The answer should hold only the lines from the beginning of the listing below to the line containing "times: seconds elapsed", both included, with every picture left out.

(Data shown Opens)

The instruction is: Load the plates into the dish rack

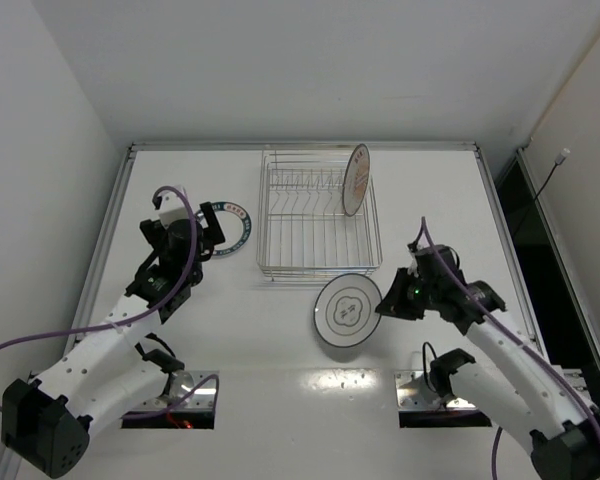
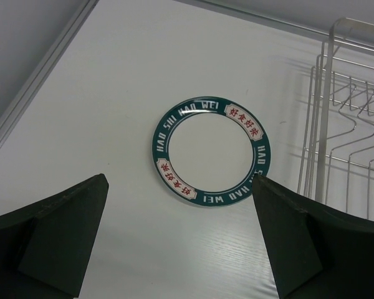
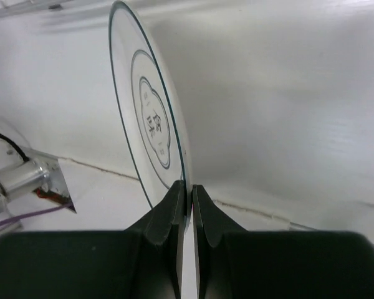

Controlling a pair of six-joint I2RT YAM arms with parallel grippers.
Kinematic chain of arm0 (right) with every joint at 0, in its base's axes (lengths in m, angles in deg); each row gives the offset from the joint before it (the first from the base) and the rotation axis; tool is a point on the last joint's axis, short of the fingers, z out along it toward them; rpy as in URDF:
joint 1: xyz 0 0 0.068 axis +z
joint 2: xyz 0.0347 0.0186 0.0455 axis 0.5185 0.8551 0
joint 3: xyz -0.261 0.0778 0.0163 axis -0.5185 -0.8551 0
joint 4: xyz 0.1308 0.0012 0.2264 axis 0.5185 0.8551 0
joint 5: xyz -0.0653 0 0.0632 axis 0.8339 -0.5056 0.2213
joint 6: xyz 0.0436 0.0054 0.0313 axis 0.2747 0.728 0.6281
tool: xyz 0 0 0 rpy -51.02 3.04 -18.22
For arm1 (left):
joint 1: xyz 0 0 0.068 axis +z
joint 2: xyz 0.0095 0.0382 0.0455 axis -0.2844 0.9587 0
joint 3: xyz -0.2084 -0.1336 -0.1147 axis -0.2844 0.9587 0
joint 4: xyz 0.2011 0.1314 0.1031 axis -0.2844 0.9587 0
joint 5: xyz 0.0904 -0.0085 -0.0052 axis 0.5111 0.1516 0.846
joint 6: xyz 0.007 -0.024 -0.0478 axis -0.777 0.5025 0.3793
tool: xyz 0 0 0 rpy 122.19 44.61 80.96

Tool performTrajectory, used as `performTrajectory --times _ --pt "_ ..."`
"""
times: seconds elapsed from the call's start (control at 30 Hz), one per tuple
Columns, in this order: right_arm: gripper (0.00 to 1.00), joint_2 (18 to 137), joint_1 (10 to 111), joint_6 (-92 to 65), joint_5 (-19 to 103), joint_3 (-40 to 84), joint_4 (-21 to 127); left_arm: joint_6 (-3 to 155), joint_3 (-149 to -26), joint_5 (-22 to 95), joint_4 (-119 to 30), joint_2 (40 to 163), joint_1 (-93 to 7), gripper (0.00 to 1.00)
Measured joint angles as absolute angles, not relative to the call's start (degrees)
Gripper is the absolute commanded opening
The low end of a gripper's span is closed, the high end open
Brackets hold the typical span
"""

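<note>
The right gripper (image 3: pixel 188 193) pinches the near rim of the grey-ring plate (image 3: pixel 151 118), its disc running straight ahead of the fingertips (edge-on), while the left gripper (image 2: pixel 179 180) gapes wide, the green-rim plate (image 2: pixel 210 149) flat beyond its fingers.

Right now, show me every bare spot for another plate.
Free: dish rack slots left of the orange-rimmed plate standing at its right end; the table between rack and right edge. Crowded: left of the rack, where the green-rimmed plate lies below the open left gripper; in front, where the right gripper grips the grey-ringed plate.
</note>
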State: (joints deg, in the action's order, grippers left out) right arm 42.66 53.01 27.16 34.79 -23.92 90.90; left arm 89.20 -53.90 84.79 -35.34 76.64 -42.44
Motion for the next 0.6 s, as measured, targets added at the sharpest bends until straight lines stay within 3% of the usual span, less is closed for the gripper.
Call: performTrajectory --times 0.27,0.47,0.6 --pt "0.0 44.11 59.68 23.71 51.77 8.69 107.55 90.36 -53.9 88.39 -35.06 75.31 -42.44 1.0" --pt "0.0 59.87 60.75 16.08 67.77 33.63 108.08 91.3 -53.9 90.4 -34.91 73.71 -42.44 1.0" --pt "0.0 71.82 60.75 10.53 77.74 42.4 102.59 91.67 -53.9 91.25 -34.88 73.41 -42.44 1.0"
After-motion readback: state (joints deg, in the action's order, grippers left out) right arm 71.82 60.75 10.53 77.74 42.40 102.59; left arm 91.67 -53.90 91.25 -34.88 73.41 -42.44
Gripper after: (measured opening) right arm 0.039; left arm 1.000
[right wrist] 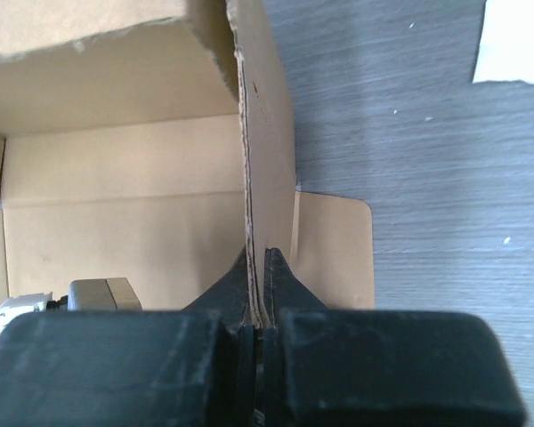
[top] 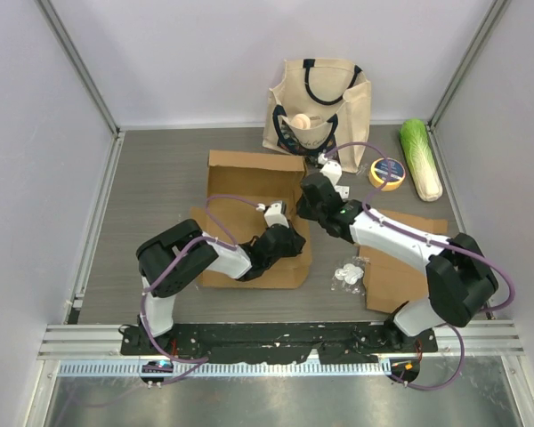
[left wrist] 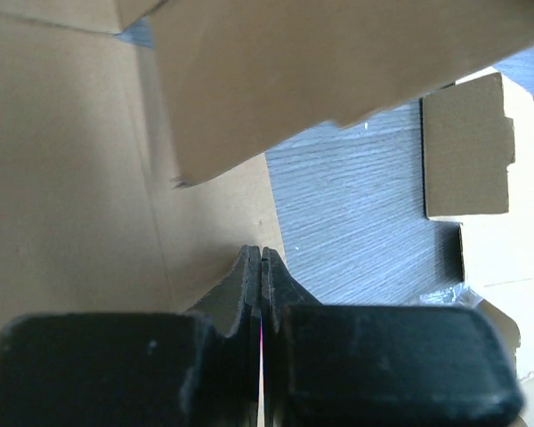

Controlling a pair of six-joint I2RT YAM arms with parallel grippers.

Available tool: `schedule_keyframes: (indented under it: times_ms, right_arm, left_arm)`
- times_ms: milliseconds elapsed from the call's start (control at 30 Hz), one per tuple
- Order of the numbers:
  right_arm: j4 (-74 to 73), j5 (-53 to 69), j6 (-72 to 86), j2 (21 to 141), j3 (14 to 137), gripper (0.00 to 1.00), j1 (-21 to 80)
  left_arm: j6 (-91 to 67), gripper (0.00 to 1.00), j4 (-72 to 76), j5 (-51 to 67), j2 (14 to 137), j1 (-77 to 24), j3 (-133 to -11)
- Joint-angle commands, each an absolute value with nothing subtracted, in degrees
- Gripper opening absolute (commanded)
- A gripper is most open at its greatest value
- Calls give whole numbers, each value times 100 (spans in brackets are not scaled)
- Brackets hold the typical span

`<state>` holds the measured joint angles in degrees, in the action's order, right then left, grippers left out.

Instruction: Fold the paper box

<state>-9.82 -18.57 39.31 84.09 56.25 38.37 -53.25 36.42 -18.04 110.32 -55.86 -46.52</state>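
The paper box (top: pixel 249 173) is brown cardboard lying opened out at the middle of the table. My right gripper (top: pixel 308 201) is at its right side, shut on the edge of a side wall (right wrist: pixel 269 133) that stands upright between the fingertips (right wrist: pixel 260 258). My left gripper (top: pixel 283 238) rests low over the box's near right part; it is shut with nothing between its fingers, tips (left wrist: pixel 262 258) at the edge of the box floor (left wrist: pixel 71 178). A raised flap (left wrist: pixel 338 62) hangs over it in the left wrist view.
A beige tote bag (top: pixel 319 102) stands at the back. A napa cabbage (top: pixel 421 158) and a yellow tape roll (top: pixel 388 173) lie at the back right. A second flat cardboard sheet (top: pixel 400 258) and a small plastic packet (top: pixel 349 274) lie to the right.
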Motion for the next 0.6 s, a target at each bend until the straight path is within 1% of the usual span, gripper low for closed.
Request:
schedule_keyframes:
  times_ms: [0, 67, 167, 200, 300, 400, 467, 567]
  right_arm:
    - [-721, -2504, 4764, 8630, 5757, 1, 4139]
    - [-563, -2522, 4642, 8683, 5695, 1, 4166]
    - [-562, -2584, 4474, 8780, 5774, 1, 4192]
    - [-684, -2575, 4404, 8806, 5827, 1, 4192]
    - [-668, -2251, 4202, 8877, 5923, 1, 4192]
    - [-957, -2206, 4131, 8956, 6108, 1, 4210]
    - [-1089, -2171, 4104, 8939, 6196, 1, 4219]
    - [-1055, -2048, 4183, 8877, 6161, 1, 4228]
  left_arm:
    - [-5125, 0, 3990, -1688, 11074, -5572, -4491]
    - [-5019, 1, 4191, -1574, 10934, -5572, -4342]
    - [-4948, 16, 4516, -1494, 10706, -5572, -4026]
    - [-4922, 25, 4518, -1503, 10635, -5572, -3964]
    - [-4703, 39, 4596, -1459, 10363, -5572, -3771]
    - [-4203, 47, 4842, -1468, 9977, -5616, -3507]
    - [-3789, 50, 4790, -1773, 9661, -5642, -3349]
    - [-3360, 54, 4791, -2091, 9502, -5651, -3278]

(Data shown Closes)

--- Response to the exercise ---
The instruction is: Load the plates into the dish rack


Controlling a pair of six-joint I2RT YAM arms with parallel grippers.
Kinematic chain of arm0 (right) with every joint at 0, in its base's axes (lengths in m, angles in deg); each row gives the offset from the joint before it (the first from the base) and the rotation axis; tool is a point on the last joint's axis, short of the fingers, z out along it toward them; rpy as in URDF:
joint 1: xyz 0 0 0.068 axis +z
joint 2: xyz 0.0347 0.0186 0.0455 axis 0.5185 0.8551 0
joint 3: xyz -0.261 0.0778 0.0163 axis -0.5185 -0.8551 0
joint 4: xyz 0.1308 0.0012 0.2264 axis 0.5185 0.8551 0
joint 5: xyz -0.0653 0 0.0632 axis 0.8339 -0.5056 0.2213
joint 6: xyz 0.0436 0.0054 0.0313 axis 0.2747 0.728 0.6281
tool: xyz 0 0 0 rpy -51.02 3.04 -18.22
For arm1 (left):
joint 1: xyz 0 0 0.068 axis +z
joint 2: xyz 0.0095 0.0382 0.0455 axis -0.2844 0.9587 0
joint 3: xyz -0.2084 -0.1336 -0.1147 axis -0.2844 0.9587 0
joint 4: xyz 0.2011 0.1314 0.1031 axis -0.2844 0.9587 0
joint 5: xyz 0.0904 -0.0085 -0.0052 axis 0.5111 0.1516 0.846
joint 6: xyz 0.007 -0.024 -0.0478 axis -0.777 0.5025 0.3793
tool: xyz 0 0 0 rpy 122.19 44.61 80.96

Tool performTrajectory, used as `performTrajectory --times _ --pt "_ ..."`
"""
times: seconds elapsed from the call's start (control at 30 Hz), one per tuple

There's nothing more to this exercise.